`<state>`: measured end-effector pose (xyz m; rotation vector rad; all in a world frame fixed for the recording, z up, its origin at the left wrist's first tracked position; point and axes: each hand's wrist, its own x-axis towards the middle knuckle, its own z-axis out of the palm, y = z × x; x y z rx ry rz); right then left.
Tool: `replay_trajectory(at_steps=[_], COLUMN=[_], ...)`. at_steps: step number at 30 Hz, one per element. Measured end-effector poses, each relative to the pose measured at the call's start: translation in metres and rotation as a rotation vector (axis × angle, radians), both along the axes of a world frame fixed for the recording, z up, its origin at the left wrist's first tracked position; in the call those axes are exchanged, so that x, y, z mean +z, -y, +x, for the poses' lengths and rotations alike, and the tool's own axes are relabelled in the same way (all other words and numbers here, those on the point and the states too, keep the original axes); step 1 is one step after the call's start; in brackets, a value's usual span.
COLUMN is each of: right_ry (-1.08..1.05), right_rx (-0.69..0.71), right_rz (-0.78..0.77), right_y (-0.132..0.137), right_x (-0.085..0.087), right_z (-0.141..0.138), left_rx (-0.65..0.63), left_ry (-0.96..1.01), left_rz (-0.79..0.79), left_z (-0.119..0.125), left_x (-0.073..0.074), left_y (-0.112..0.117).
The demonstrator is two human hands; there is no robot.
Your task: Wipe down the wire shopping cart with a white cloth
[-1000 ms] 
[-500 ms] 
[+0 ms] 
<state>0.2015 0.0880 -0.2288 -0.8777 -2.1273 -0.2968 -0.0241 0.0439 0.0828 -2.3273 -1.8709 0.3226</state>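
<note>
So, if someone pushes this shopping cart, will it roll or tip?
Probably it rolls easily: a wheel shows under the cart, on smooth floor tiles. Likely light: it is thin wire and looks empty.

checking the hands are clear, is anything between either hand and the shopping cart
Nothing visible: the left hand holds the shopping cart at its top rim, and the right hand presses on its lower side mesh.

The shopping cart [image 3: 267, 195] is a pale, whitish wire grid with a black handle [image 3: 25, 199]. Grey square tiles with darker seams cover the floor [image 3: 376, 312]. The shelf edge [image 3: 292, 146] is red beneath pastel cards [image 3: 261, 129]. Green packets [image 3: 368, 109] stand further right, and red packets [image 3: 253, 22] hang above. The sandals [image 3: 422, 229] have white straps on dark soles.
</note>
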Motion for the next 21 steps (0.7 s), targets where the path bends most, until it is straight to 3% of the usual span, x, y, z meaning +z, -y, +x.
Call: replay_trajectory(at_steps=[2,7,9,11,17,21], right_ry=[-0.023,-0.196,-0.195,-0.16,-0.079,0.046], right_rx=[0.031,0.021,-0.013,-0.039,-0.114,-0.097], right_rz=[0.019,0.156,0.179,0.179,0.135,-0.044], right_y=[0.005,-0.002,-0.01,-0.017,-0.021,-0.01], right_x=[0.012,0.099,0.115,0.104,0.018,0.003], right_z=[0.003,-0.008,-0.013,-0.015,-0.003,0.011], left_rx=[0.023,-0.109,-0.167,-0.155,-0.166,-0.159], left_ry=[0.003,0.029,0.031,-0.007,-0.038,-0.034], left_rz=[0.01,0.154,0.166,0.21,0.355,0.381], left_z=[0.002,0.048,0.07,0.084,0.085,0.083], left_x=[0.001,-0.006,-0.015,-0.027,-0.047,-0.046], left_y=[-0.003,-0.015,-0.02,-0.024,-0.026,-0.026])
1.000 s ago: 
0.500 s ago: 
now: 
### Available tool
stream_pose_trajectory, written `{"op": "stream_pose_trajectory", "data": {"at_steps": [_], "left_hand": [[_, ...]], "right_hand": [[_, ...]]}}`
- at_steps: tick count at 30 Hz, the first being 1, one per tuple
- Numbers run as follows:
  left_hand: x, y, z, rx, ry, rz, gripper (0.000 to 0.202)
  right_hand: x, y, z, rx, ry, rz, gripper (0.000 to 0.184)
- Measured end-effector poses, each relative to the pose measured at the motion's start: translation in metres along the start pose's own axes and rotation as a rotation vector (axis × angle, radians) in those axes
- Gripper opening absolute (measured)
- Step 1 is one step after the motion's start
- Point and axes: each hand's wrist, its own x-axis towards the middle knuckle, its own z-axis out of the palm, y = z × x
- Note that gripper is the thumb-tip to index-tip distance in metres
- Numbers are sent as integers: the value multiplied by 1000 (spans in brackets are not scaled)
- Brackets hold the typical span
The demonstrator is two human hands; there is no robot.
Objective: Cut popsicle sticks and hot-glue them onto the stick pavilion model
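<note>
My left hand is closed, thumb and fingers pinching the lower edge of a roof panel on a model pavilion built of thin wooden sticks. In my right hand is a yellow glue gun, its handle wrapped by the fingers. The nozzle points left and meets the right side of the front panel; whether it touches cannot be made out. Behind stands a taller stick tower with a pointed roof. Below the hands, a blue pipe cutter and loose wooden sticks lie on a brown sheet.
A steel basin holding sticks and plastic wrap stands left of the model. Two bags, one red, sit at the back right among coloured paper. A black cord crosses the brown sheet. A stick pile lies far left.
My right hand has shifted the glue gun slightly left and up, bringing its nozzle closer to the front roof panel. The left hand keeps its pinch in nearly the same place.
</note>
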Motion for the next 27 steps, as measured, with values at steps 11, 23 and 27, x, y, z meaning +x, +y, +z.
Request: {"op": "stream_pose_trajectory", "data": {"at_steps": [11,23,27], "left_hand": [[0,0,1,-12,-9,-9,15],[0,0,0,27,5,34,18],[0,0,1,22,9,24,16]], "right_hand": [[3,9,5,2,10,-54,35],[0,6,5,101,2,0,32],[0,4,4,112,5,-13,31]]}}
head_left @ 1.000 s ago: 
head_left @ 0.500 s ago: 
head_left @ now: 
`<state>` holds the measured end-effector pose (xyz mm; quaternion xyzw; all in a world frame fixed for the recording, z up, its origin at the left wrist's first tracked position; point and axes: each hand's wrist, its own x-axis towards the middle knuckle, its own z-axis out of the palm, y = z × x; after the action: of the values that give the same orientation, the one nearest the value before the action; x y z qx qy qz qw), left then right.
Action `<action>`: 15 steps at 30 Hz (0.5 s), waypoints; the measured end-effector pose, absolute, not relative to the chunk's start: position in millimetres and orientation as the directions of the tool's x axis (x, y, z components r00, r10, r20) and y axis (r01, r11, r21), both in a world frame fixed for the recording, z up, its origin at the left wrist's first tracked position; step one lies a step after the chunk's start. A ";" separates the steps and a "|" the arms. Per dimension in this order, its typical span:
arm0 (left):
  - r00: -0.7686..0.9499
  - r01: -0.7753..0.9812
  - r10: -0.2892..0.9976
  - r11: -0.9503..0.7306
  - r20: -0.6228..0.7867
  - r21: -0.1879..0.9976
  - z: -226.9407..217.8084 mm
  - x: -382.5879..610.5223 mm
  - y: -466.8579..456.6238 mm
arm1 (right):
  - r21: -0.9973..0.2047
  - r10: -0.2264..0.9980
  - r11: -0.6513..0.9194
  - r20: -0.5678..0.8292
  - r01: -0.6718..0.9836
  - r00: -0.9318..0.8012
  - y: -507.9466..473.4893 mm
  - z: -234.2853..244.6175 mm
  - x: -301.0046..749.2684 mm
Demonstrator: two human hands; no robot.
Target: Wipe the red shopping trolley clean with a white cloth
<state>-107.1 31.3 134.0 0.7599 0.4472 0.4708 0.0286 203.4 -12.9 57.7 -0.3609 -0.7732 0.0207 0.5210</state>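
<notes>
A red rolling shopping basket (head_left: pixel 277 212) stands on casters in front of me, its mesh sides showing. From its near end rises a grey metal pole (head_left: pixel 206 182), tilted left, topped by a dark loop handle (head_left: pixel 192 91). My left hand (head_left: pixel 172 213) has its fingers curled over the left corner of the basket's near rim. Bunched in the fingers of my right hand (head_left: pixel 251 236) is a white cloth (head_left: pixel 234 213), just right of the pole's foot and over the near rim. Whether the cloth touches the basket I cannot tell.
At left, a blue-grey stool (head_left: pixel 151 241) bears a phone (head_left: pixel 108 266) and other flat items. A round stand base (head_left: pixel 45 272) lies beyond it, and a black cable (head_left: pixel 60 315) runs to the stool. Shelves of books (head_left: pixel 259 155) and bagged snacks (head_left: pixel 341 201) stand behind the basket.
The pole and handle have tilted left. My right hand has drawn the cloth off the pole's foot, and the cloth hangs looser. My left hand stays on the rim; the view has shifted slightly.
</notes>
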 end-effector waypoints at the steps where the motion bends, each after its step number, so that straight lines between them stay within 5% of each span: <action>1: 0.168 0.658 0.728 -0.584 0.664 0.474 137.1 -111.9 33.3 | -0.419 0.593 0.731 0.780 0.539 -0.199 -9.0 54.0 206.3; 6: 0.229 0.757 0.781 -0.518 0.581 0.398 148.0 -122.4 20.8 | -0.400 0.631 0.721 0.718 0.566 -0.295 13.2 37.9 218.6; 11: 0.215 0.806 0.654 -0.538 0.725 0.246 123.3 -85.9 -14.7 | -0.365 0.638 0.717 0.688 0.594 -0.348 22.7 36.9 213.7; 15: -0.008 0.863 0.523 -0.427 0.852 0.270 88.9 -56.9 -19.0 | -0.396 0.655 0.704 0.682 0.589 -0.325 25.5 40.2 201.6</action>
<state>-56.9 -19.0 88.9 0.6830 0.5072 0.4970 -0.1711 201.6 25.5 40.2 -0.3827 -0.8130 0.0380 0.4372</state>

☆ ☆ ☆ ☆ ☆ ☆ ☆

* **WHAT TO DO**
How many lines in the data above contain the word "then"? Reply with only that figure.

* **EXERCISE SOLUTION**
2